MorrissyLab / mosaicMPI

mosaicMPI: mosaic multi-resolution program integration
MIT License
8 stars 1 forks source link

slurm array problematic in workflow manager #26

Open whtns opened 1 month ago

whtns commented 1 month ago

Hi, I'm struggling to manage factorization in the snakemake workflow management system. I have been running without parallelization because I was getting errors when running with >1 cpu. I've come to realize that the problem is due to the use of job arrays in the factorization step. Unfortunately snakemake doesn't work well with slurm arrays https://github.com/jdblischak/smk-simple-slurm/tree/main/examples/job-array. I'm now running the factorization step via the cli interface directly in bash scripts.

I'd like to keep running the whole thing in snakemake. Do you have tips for adapting without use of arrays?
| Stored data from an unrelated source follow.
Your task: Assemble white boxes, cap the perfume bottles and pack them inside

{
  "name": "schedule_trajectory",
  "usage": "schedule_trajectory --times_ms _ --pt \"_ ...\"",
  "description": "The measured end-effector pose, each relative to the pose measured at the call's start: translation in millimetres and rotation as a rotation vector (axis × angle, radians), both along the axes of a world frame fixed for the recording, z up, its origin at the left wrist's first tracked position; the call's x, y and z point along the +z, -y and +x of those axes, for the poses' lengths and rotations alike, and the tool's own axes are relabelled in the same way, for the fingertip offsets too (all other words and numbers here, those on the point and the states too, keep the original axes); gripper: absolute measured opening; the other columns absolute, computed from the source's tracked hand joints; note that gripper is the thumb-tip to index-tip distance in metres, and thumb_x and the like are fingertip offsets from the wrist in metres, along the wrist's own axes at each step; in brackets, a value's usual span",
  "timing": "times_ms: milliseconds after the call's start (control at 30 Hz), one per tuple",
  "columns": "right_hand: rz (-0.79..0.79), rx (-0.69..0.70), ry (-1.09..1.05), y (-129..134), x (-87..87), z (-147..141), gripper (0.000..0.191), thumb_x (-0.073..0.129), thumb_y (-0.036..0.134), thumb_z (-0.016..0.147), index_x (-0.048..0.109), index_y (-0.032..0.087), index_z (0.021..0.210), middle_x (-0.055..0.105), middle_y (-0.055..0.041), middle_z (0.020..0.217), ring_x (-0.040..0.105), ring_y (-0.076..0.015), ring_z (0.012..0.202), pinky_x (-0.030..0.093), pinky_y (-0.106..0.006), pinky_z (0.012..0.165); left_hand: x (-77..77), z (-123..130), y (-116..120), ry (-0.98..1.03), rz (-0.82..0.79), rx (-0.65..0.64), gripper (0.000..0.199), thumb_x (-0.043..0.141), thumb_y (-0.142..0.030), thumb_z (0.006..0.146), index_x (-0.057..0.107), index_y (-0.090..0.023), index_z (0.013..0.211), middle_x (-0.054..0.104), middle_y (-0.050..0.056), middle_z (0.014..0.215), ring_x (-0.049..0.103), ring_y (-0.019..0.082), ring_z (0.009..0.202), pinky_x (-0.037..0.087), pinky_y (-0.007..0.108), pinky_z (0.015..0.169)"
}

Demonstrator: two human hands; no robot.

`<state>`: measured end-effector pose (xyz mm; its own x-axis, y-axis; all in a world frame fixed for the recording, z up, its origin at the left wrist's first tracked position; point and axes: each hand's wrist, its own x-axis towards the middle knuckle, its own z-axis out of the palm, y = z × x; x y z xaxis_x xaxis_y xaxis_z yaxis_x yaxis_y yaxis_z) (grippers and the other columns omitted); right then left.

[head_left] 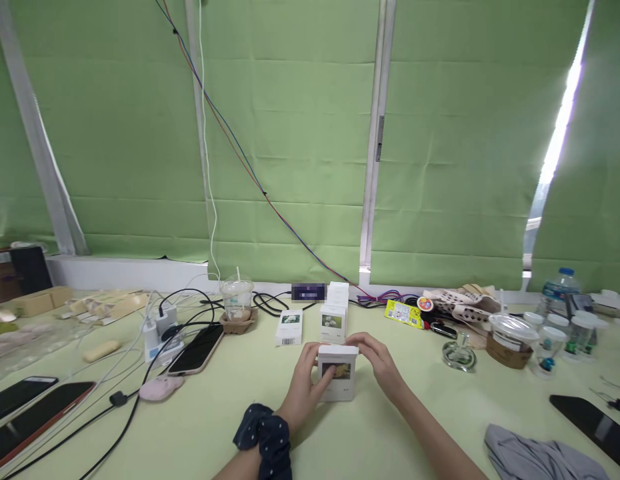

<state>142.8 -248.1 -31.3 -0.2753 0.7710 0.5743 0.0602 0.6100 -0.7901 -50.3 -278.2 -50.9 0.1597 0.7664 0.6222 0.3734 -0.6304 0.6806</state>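
A small white box [345, 390] with a picture on its front stands upright on the pale green table, close in front of me. My left hand [309, 380] grips its left side, the thumb lying across the picture. At the box's upper right corner, the fingers of my right hand [383, 365] are stretched out, bent over toward the top edge; whether they press on it is hard to make out. Behind it stand more white boxes [333, 323] in a row, the front one with a flower picture. Another white box [289, 327] with a barcode lies to their left.
Left are a plastic cup [237, 300] in a cardboard holder, a phone [197, 350], a power strip [163, 340] and tangled cables. On the right are a glass dish [459, 355], a lidded cup [511, 340], small jars [550, 347] and a grey cloth [540, 457].
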Motion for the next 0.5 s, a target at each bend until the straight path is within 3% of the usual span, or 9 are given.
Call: schedule_trajectory --times_ms 200,333,500 --pt "0.045 0.019 0.024 0.2 -4.7 -7.7 0.025 0.047 0.042 0.092 0.054 0.024 0.107 0.066 -0.0038 0.088 0.062 -0.0205 0.087 0.048 -0.031 0.075 3.5 1.4 2.7 0.018 -0.014 -0.011 0.023 0.056 -0.025 0.088 0.059 -0.024 0.111 0.058 0.007 0.109 0.055 0.024 0.106 0.049 0.036 0.087" --pt "-0.044 -0.023 -0.111 -1.3 -9.3 -15.2 0.029 0.051 0.048 0.089 0.061 0.021 0.09 0.064 -0.0043 0.084 0.061 -0.0199 0.08 0.048 -0.029 0.068 2.6 2.1 3.2 0.025 -0.028 -0.009 0.026 0.057 -0.028 0.087 0.058 -0.023 0.112 0.06 0.008 0.109 0.056 0.025 0.105 0.049 0.038 0.086" --pt "-0.179 -0.001 -0.217 -1.8 -7.7 -16.7 0.034 0.066 0.051 0.077 0.068 0.017 0.077 0.067 -0.0064 0.082 0.06 -0.0226 0.083 0.048 -0.03 0.07 -1.7 1.6 1.8 0.035 -0.052 -0.011 0.026 0.057 -0.027 0.086 0.057 -0.022 0.111 0.06 0.008 0.109 0.056 0.024 0.106 0.048 0.037 0.087"
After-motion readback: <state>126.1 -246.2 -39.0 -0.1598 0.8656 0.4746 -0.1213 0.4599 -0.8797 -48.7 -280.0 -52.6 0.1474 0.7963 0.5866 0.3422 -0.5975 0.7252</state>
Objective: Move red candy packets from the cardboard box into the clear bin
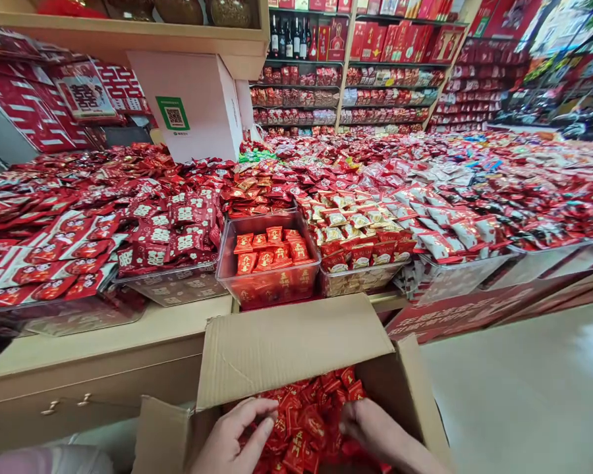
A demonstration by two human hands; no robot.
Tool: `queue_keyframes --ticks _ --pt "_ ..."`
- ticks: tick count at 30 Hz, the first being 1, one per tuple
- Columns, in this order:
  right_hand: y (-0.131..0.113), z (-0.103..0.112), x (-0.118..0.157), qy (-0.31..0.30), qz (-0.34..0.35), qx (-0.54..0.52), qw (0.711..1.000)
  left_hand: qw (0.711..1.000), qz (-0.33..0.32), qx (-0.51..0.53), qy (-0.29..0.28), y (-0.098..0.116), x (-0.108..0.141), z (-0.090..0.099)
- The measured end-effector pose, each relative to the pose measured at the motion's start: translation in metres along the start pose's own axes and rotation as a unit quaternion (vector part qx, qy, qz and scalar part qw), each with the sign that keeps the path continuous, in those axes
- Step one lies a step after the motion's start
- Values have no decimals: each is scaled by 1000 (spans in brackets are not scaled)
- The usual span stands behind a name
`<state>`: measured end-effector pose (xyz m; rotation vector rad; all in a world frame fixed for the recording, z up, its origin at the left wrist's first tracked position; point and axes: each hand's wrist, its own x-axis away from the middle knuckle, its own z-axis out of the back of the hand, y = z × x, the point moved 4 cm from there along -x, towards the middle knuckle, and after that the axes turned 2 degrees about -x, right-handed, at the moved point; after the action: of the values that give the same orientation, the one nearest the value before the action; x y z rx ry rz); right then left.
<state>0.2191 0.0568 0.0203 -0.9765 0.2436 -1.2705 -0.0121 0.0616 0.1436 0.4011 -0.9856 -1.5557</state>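
An open cardboard box (291, 349) at the bottom centre holds many small red packets with gold lettering (301, 428). At the box's left side is my left hand (240, 434), over the packets, thumb and forefinger apart with nothing visible between them. My right hand (368, 424) reaches into the box from the right, its fingers curled down at the packets; what they hold, if anything, is hidden. Behind the box, a clear plastic bin (269, 280) contains similar red packets (271, 250) laid in rows, below the bin's rim.
Neighbouring bins hold dark red packets (170, 230) on the left and cream and gold packets (356, 220) on the right. A pale counter edge (178, 322) with drawers runs behind the box. A white carton (192, 99) stands farther back, before stocked shelves (301, 95).
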Motion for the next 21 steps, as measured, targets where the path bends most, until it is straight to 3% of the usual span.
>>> queue_keyframes --ticks 3,7,12,16,21 --pt "-12 -8 -11 -27 -29 127 991 1000 -2 13 -18 -2 -6 -15" --pt "-11 -49 -27 -73 11 162 984 999 -4 38 -30 -12 -8 -27" --pt "0 -82 -37 -29 -22 181 983 998 12 51 -30 -29 -3 -25" --pt "-7 -81 -37 -31 -55 155 986 998 42 45 -32 -28 -2 -24" --pt "-36 -47 -19 -19 -39 22 999 998 51 28 -26 -28 1 -26"
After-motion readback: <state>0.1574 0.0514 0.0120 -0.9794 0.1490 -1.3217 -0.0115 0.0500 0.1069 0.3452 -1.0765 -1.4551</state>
verheytb commented 1 month ago

Just for the sake of clarity, there are two levels of parallelization:

When you factorize using mosaicMPI (both in the command-line and in the python API), you will automatically use all available CPUs on the machine, as mosaicMPI relies on scikit-learn/numpy modules which control this behaviour. You can change this to a smaller number of threads/CPUs if desired: https://scikit-learn.org/stable/computing/parallelism.html. By default, both of those methods will use all CPUs and will line up jobs for a single machine only.

To achieve high-level parallelism, mosaicMPI allows a user to spread out the computation across multiple workers. A 'worker' refers to a computer or separate HPC node, each of which will use all CPUs on that computer/node. As a convenience measure for users submitting directly to SLURM, a script can be used to automatically submit an array job. However this may not fit everyone's needs, so the fallback is to directly control what work needs to be done, using the total_workers and worker_index parameters.

For example, for a dataset called test_dataset and the output_directory set to output, you could factorize across 4 nodes using these commands which could be submitted as separate commands for separate SLURM jobs (instead of an array job):

mosaicmpi factorize -n test_dataset -o output_directory --total_workers 4 --worker_index 0
mosaicmpi factorize -n test_dataset -o output_directory --total_workers 4 --worker_index 1
mosaicmpi factorize -n test_dataset -o output_directory --total_workers 4 --worker_index 2
mosaicmpi factorize -n test_dataset -o output_directory --total_workers 4 --worker_index 3

You would just need to figure out how to iterate over the worker_index variable in snakemake.